Exercise description
Search the listing below for the string "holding", then copy every line it appears in.
─── Exercise input
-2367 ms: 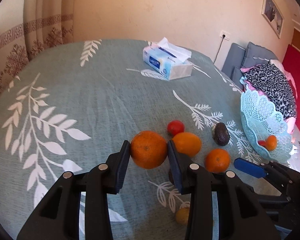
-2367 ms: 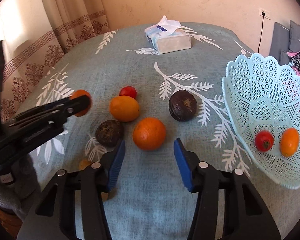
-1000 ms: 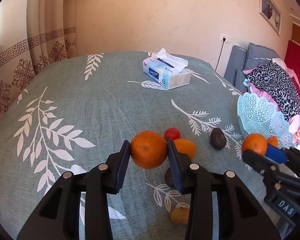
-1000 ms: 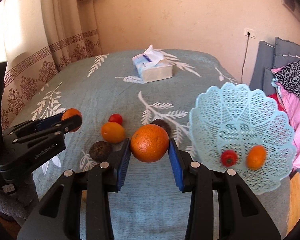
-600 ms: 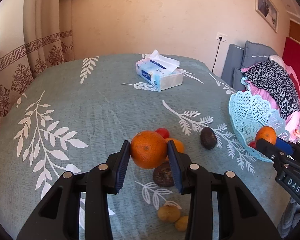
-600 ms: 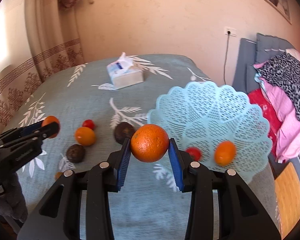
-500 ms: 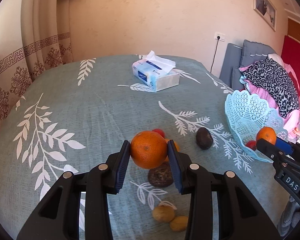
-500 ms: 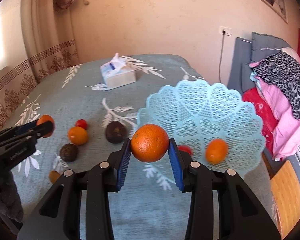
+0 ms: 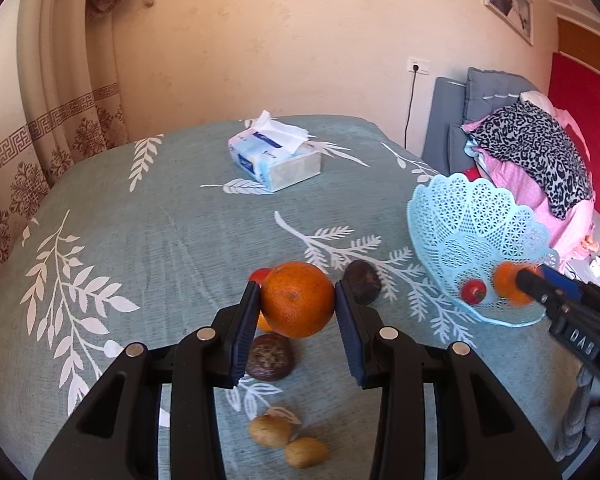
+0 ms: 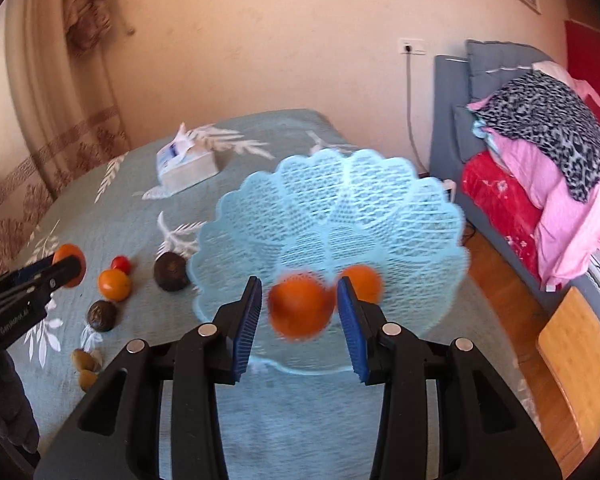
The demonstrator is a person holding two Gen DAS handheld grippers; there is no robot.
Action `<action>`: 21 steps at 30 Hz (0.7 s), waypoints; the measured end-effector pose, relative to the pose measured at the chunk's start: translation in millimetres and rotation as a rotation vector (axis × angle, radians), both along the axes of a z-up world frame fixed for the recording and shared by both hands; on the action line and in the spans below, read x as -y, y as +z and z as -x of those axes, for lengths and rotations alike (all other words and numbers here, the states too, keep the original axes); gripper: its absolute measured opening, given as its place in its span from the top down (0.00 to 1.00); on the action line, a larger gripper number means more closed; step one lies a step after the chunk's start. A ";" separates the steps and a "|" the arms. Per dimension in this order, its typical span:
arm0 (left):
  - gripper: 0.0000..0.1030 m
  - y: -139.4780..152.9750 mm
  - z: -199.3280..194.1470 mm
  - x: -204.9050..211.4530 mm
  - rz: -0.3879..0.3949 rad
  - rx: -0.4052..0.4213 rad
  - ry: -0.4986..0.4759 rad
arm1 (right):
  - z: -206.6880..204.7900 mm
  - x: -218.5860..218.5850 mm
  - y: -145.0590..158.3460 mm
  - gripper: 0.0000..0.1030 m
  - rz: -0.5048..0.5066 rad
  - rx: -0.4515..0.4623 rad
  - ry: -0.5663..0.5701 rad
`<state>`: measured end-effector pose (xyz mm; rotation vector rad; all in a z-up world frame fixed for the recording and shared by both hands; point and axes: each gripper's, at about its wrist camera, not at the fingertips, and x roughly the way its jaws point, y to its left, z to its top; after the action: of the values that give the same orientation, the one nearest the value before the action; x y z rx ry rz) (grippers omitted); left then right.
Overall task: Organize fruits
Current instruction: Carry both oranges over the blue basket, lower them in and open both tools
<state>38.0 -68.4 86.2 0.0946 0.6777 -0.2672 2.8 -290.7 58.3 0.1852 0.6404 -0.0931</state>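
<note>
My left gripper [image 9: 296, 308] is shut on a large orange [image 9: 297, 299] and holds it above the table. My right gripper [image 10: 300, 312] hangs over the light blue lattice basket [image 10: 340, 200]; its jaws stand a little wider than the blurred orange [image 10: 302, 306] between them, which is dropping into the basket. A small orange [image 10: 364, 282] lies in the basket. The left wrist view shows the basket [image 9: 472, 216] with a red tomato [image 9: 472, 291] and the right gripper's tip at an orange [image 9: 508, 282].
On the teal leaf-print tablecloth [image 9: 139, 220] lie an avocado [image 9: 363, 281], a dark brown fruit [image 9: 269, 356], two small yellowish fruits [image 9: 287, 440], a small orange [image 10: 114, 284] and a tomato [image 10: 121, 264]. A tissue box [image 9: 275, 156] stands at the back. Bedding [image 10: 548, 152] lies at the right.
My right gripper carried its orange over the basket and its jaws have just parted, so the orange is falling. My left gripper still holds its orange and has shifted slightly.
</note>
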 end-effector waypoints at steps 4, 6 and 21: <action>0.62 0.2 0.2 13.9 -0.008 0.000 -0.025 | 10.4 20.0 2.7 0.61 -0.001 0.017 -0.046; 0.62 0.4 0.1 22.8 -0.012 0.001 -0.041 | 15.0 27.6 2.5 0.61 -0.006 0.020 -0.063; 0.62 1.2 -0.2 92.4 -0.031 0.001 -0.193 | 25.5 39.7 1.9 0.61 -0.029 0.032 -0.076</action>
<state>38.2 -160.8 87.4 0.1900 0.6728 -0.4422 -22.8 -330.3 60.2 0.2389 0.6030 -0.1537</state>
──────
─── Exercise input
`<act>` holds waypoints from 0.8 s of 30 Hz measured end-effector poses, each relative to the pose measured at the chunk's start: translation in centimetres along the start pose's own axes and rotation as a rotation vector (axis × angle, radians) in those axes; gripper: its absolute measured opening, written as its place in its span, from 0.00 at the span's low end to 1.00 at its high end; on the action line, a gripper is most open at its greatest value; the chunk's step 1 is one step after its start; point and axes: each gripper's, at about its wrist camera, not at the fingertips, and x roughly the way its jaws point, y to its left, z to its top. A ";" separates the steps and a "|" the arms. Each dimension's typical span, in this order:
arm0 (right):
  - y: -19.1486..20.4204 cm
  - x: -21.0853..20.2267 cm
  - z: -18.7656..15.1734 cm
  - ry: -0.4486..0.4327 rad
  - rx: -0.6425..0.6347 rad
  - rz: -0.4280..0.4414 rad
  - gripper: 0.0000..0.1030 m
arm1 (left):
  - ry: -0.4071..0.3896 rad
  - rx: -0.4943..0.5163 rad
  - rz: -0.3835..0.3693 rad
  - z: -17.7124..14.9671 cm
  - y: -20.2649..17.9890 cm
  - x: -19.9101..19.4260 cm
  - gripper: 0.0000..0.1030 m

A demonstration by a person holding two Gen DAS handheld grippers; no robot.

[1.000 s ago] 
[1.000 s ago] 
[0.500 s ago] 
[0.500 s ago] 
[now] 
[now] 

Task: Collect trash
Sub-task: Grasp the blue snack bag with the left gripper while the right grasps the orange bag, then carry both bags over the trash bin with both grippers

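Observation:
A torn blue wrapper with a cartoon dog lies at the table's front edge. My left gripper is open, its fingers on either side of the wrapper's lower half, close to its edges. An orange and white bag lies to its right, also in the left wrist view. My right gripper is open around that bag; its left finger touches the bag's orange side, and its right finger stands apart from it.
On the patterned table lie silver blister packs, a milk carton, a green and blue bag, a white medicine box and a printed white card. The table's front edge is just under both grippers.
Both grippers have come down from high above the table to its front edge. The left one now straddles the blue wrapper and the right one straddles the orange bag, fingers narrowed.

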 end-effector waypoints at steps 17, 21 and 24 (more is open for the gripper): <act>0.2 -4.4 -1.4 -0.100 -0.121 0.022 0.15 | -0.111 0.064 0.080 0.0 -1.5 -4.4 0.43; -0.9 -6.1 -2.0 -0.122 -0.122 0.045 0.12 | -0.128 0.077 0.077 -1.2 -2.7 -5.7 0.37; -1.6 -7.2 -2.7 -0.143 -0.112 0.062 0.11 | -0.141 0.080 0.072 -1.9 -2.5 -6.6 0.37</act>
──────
Solution for this exercise
The demonstrator is a person holding two Gen DAS handheld grippers; there is no robot.
A demonstration by a person holding two Gen DAS handheld grippers; no robot.

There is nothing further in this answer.